Task directions:
If a line in the data below contains the word "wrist", copy it out.

Data segment:

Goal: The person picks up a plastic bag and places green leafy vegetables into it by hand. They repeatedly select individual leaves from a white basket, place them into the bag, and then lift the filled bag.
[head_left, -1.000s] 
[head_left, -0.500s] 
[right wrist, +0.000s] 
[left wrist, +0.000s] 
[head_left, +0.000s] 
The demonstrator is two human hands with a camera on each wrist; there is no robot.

Response for this exercise:
[right wrist, +0.000s] 
[left wrist, +0.000s] 
The demonstrator is two human hands with a camera on each wrist; there is no robot.

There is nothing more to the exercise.